Cardiologi, neppure gli atleti olimpici fanno eccezione
Quando riguardano personaggi famosi come il calciatore Davide Astori fanno notizia, ma in realtà le cosiddette morti improvvise, con cause sconosciute che spesso sfuggono anche a controlli rigorosi, sono 50-70mila l’anno in Italia. A determinare l’arresto cardiaco possono essere problemi congeniti che colpiscono il cuore, spiegano i cardiologi, ma anche un’emorragia interna o cerebrale. Anche negli atleti olimpici, secondo uno studio del 2015 dell’Istituto di Medicina dello Sport del Coni, possono nascondersi patologie cardiache.
La ricerca ha analizzato i test effettuati dall’istituto tra il 2002 e il 2014 su oltre 2300 atleti italiani probabili olimpici. Gli atleti di 31 discipline estive e 14 invernali sono stati sottoposti all’elettrocardiogramma sotto sforzo e a riposo ma anche all’ecocardiogramma. Il risultato è stato che su 171 soggetti sono state trovate anomalie cardiache, in 6 casi talmente gravi da determinare l’esclusione dalle competizioni, mentre gli altri hanno continuato a gareggiare ma sotto stretto controllo medico. Gli sportivi, spiega Valerio Sanguigni, cardiologo dell’università Tor Vergata di Roma, non fanno eccezione, e rientrano nei 50-70mila casi di morte improvvisa che si verificano ogni anno, di cui circa mille sotto i 35 anni. “I controlli in Italia sono tra i migliori al mondo – precisa – ma ci sono patologie che sfuggono, anche molto rare. Come la displasia aritmogena del ventricolo, una cardiopatia congenita in cui il cuore e coronarie appaiono sani ma ci sono alterazioni che possono scatenare un attacco. Purtroppo le aritmie cardiache sono imprevedibili, non è vero che avvengono sempre dopo uno sforzo. Inoltre di notte le frequenze cardiache negli atleti professionisti scendono molto, anche sotto i 40, e questo è un fattore che può scatenare le aritmie”. Problemi che possono verificarsi a qualsiasi età.

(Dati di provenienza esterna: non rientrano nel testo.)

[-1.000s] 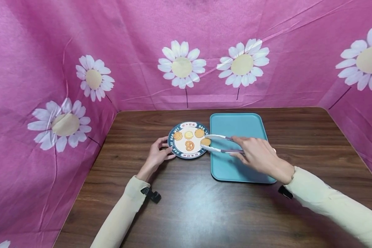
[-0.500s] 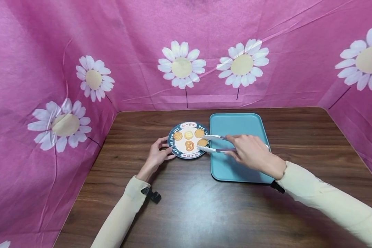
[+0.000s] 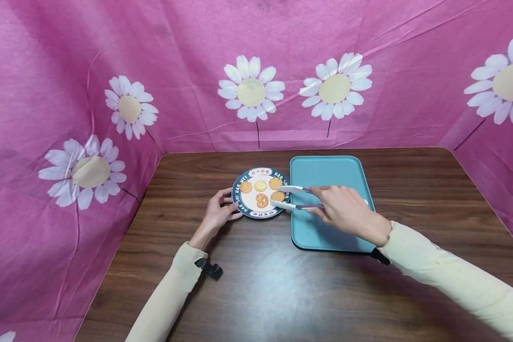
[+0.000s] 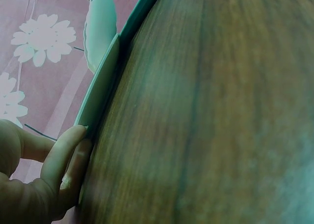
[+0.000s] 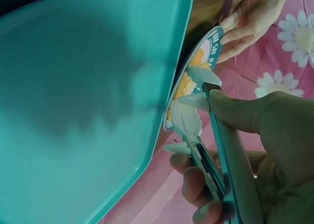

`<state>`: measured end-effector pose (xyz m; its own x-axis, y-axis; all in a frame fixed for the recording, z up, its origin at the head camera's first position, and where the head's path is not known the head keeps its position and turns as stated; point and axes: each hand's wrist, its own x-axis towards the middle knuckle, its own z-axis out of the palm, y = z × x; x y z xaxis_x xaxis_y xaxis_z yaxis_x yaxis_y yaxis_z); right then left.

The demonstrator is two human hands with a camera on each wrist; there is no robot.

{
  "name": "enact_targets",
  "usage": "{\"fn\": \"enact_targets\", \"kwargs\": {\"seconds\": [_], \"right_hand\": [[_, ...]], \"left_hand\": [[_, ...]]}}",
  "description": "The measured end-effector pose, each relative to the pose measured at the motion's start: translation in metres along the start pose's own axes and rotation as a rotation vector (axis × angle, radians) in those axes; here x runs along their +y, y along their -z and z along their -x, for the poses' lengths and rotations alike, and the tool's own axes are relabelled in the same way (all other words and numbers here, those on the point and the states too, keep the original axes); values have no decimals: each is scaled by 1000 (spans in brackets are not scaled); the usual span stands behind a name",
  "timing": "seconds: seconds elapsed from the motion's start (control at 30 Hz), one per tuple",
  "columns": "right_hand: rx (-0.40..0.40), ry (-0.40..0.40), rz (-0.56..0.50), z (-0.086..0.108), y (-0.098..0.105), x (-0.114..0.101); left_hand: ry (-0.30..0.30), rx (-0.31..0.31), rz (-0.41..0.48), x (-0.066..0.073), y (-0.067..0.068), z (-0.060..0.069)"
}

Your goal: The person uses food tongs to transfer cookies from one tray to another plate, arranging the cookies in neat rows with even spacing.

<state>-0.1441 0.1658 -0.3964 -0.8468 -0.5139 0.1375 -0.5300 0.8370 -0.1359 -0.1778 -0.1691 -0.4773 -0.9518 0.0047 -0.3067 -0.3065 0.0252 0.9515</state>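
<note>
My left hand (image 3: 217, 211) holds the left rim of a round plate (image 3: 236, 198) with a dark blue lettered border and white middle. In the left wrist view, the thumb and fingers are at the edge of the plate (image 4: 100, 89). My right hand (image 3: 344, 206) grips tongs (image 3: 309, 206) with white tips and darker handles. The tips reach over the plate's right side, around a round cookie (image 3: 278, 196). Also on the plate are another round cookie (image 3: 275, 183), a pretzel cookie (image 3: 262, 201), a swirl cookie (image 3: 245, 187) and a pale yellow cookie (image 3: 261, 185).
A teal tray (image 3: 329, 171) lies right against the plate, beneath my right hand. Both stand on a dark wooden table (image 3: 256, 285). A pink cloth with white daisies (image 3: 188, 71) hangs behind and at the sides.
My right hand and the tongs have moved slightly left. The round cookie between the tips has shifted from the plate's right rim inward. My left hand stays in place.
</note>
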Motion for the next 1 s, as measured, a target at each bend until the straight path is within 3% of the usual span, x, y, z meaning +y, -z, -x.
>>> {"fn": "enact_targets", "kwargs": {"seconds": [0.57,0.83,1.0], "right_hand": [[4,-62,-31,3,1,3],[153,-112,-87,11,13,18],[202,-176,-97,18,20,33]], "left_hand": [[-4,-9,16,-2,-1,-3],[-11,-10,20,-2,-1,-3],[-14,-5,18,-2,0,-2]]}}
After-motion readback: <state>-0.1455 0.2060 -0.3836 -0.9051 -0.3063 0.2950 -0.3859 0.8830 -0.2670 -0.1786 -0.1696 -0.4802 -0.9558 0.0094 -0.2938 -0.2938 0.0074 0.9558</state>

“Questo caso rientra nei rischi di arresto cardiaco che ci sono nella popolazione generale, incluse le fasce più giovani – afferma Leonardo Calò, docente dell’università del Foro Italico e primario di cardiologia del Policlinico Casilino di Roma. Le percentuali sono basse, ma l’epidemiologia prevede una serie di malattie genetiche latenti e sconosciute che sfuggono anche ai controlli che fa uno sportivo professionista”. L’arresto cardiaco, precisa, è l’atto finale di diverse patologie. “Ci può essere un’embolia polmonare, un vaso cerebrale rotto o una anomalia del ritmo cardiaco, fino a che non succede un evento grave però non emergono, e in molti casi rimangono inspiegate, anche se l’autopsia dà spesso indicazioni”.